Assigned task:
Track down each line below containing the string "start" and copy it.

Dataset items
....................
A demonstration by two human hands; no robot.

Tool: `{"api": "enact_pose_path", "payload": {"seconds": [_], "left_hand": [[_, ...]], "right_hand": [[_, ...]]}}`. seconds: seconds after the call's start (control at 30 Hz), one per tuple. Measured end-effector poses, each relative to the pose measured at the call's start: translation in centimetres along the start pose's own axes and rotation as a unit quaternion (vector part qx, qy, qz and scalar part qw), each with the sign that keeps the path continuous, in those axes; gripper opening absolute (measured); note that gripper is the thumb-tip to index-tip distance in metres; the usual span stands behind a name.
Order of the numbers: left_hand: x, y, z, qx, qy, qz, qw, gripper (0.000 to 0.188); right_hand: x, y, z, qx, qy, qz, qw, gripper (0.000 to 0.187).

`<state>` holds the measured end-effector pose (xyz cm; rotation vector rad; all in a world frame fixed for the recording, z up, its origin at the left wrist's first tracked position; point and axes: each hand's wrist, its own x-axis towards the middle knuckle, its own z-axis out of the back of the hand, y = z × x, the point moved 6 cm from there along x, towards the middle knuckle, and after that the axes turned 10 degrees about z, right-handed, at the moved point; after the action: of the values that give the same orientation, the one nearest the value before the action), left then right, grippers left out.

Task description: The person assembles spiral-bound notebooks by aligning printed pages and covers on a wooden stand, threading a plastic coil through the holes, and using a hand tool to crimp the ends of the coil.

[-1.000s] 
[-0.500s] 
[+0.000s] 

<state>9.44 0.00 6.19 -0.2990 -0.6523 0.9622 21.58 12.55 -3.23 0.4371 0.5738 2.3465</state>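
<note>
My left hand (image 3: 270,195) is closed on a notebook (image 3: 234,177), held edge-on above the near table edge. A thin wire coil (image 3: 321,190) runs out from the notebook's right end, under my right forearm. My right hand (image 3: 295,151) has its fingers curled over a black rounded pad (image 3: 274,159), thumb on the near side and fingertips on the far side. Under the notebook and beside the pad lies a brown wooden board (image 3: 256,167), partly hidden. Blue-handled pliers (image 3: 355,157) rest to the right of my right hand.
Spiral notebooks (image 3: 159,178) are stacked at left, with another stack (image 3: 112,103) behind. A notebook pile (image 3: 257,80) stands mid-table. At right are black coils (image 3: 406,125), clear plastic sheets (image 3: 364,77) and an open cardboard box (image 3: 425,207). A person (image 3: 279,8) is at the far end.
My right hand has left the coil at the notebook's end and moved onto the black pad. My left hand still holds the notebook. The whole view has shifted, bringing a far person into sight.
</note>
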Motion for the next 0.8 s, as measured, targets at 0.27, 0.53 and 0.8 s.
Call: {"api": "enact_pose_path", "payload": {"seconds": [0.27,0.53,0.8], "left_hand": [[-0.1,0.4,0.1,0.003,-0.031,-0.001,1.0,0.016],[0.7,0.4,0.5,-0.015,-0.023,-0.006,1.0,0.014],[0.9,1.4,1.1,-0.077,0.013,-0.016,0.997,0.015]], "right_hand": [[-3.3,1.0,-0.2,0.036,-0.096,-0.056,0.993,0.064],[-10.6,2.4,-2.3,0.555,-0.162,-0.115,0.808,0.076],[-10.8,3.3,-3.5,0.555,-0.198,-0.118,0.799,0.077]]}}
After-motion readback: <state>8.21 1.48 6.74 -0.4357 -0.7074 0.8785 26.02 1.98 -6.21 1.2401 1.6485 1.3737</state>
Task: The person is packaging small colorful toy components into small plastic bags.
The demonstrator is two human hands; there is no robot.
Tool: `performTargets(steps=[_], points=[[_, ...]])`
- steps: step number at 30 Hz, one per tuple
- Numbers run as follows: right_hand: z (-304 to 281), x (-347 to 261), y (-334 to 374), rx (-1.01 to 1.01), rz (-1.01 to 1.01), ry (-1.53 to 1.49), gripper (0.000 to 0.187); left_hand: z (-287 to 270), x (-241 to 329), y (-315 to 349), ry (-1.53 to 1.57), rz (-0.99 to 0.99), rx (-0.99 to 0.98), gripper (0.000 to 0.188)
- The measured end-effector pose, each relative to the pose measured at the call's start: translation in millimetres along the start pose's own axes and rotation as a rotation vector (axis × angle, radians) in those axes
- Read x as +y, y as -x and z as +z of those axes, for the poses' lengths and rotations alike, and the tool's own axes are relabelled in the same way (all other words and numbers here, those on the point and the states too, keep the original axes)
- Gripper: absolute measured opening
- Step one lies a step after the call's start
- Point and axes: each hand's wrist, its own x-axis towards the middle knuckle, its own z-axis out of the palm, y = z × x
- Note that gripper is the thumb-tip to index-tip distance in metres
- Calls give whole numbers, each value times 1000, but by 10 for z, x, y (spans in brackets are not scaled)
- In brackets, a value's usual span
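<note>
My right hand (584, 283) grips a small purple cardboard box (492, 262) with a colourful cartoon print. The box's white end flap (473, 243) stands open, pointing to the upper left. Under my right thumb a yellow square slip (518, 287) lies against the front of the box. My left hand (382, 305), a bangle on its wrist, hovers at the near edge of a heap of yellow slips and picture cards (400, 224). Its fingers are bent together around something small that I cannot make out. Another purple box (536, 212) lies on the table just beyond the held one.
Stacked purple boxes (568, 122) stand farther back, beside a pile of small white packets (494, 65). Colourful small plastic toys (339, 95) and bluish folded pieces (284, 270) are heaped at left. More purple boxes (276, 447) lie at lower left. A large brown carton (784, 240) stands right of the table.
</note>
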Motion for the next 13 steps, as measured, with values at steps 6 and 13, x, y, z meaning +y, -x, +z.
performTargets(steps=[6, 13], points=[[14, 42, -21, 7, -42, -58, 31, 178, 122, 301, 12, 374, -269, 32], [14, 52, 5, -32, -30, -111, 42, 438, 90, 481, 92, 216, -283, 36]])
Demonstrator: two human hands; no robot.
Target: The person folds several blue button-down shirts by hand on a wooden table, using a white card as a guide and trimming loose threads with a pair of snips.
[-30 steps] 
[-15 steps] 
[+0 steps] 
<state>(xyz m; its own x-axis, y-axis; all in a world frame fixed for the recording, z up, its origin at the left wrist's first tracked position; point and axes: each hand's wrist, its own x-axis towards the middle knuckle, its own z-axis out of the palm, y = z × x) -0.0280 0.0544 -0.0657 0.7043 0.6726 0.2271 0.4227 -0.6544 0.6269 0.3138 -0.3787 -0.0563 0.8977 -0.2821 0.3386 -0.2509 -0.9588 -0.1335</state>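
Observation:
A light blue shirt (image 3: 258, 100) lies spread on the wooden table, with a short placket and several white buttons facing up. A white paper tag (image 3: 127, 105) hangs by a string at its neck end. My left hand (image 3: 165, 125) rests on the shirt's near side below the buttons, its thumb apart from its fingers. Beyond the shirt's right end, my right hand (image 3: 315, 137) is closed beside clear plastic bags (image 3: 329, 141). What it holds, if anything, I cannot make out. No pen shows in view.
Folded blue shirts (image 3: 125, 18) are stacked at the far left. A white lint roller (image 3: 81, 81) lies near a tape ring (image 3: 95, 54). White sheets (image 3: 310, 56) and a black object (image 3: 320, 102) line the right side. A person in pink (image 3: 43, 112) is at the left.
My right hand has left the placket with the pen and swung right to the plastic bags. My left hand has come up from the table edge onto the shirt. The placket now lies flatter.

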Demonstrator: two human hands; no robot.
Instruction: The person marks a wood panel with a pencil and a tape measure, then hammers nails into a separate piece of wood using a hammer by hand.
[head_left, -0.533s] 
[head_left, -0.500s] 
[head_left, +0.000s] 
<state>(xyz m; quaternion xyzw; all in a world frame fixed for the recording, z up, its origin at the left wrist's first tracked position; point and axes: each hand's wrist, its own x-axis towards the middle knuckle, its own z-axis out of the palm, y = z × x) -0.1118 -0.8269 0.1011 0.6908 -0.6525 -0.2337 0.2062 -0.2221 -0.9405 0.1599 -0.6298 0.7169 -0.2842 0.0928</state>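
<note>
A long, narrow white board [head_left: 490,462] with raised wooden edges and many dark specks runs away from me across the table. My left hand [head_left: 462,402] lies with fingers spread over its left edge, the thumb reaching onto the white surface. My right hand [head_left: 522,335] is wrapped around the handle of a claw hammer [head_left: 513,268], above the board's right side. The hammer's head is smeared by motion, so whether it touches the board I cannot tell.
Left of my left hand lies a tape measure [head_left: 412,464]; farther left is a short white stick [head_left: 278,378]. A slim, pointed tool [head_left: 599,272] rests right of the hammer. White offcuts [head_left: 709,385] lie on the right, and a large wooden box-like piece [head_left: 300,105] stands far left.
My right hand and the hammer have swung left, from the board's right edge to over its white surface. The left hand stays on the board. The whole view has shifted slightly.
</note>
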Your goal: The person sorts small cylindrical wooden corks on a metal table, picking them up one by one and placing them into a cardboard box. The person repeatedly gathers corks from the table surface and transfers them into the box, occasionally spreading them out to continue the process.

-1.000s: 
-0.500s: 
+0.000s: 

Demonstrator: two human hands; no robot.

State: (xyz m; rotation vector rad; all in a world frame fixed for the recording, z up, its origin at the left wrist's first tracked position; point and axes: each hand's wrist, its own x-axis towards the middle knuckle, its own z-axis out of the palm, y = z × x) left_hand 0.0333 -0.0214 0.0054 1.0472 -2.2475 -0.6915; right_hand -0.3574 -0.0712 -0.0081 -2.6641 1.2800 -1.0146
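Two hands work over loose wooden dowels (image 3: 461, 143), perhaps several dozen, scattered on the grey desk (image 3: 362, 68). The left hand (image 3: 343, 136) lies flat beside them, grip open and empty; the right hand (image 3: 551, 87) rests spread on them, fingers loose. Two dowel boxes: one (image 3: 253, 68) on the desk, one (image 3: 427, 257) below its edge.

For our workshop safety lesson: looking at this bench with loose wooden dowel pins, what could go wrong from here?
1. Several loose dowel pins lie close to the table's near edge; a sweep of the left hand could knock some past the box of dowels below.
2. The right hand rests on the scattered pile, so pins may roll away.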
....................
Solution:
Tool: `{"api": "enact_pose_path", "payload": {"seconds": [_], "left_hand": [[_, ...]], "right_hand": [[_, ...]]}}`. seconds: seconds after the call's start (control at 30 Hz), one per tuple. Measured end-effector poses, each relative to the pose measured at the call's start: translation in centimetres along the start pose's own axes and rotation as a unit quaternion (vector part qx, qy, qz and scalar part qw), each with the sign that keeps the path continuous, in those axes; gripper opening absolute (measured); note that gripper is the thumb-tip to index-tip distance in metres; the usual span stands behind a name.
- The measured end-effector pose, each relative to the pose measured at the call's start: translation in millimetres along the start pose's own axes and rotation as a rotation vector (axis × angle, radians) in those axes
- Step one lies a step after the call's start

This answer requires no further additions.